= Beginning of Section =

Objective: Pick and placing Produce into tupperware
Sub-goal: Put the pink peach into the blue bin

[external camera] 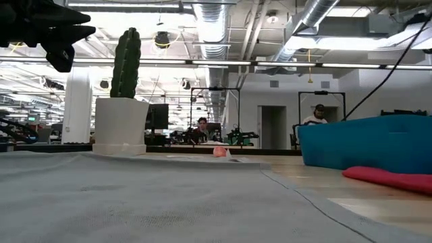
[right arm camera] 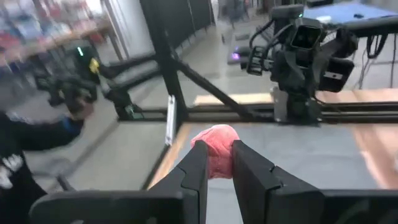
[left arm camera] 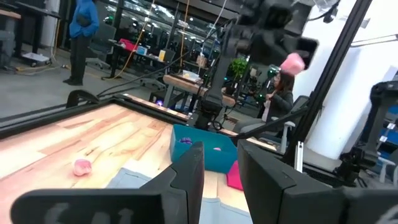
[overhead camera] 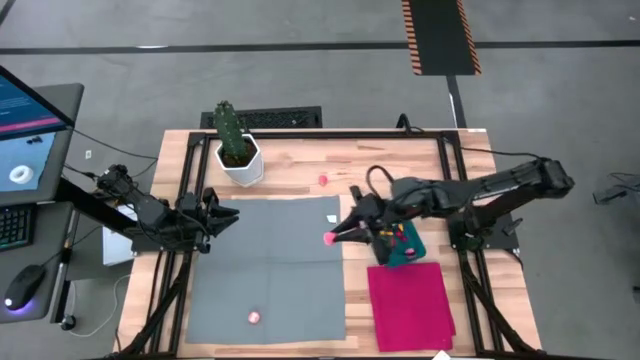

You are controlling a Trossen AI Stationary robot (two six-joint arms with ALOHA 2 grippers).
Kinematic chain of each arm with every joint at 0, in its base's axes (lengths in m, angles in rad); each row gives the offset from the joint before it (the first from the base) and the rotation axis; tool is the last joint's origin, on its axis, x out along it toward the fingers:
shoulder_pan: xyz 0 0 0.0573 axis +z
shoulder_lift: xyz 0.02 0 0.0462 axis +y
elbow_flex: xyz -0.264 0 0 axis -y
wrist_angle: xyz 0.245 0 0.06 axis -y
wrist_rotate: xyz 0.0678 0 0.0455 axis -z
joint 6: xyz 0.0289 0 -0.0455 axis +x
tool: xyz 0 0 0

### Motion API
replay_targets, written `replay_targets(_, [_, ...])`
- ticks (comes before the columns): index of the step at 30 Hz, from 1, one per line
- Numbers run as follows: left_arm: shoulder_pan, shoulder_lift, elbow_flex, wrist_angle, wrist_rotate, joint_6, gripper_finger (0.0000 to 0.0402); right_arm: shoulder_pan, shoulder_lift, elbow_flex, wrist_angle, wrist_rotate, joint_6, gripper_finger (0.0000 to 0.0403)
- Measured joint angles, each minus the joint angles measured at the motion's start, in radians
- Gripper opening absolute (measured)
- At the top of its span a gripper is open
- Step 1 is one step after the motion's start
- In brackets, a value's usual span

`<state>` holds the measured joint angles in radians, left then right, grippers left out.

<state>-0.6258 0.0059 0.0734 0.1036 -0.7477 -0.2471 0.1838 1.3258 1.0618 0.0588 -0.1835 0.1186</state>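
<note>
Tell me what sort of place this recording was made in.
Most likely a robotics lab or open workshop floor: exposed ceiling ducts run overhead, more workbenches fill the hall behind, a person sits at one, and a monitor stands beside the wooden table.

Four cameras, one wooden table

One looks straight down on the light wooden table (overhead camera: 300, 165); one sits level on the grey cloth mat (external camera: 135, 202), facing the room; each wrist camera peers past its fingers, both overhead and level views sharing the tall green cactus (overhead camera: 231, 130).
</note>
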Motion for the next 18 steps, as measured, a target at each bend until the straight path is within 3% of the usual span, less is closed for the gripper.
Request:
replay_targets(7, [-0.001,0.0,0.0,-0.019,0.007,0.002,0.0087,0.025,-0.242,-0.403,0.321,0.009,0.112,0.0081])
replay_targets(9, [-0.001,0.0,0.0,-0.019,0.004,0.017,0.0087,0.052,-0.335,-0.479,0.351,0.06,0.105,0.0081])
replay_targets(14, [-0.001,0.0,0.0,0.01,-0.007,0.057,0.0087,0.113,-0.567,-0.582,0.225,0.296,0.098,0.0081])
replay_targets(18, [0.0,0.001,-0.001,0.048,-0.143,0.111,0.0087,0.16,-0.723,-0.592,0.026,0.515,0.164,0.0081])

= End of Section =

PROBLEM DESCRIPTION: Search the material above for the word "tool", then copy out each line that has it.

YOUR RESPONSE:
Kinematic chain of each arm with every joint at 0, in its base's axes (lengths in m, angles in rad); each row gives the offset from the joint before it (the first from the base) and the rotation axis; tool is the last joint's origin, on its axis, x out along it toward the fingers:
tool: xyz 0 0 0

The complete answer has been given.